Activity: With pictures omitted, restate the data word for word.

Source material:
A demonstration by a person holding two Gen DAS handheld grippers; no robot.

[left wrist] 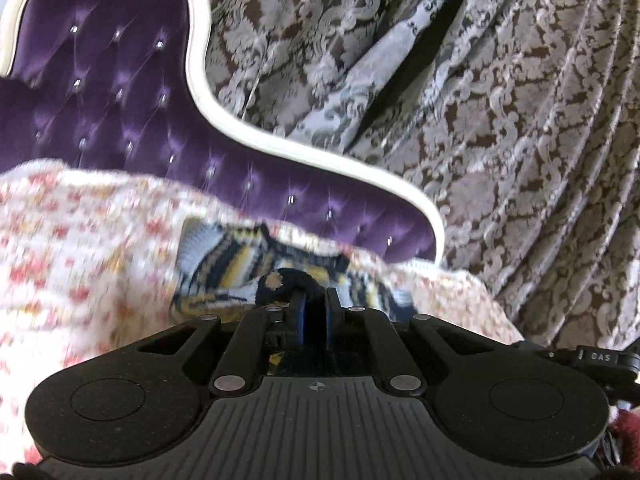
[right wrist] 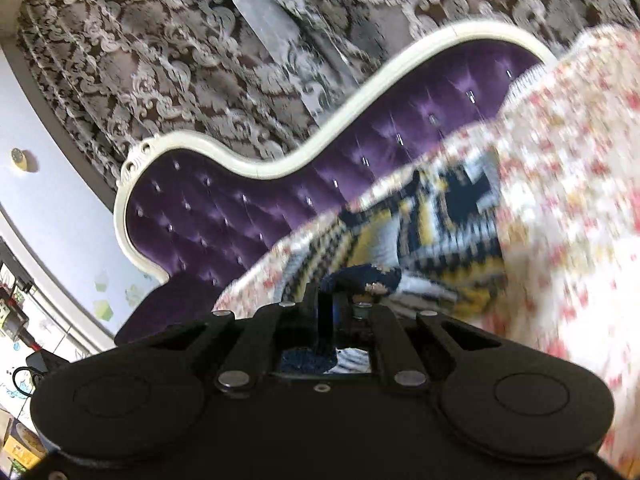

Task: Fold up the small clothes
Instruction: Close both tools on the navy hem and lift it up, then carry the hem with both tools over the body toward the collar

Task response:
A demonstration by a person holding two Gen DAS handheld grippers; no robot.

[left wrist] 
[right wrist] 

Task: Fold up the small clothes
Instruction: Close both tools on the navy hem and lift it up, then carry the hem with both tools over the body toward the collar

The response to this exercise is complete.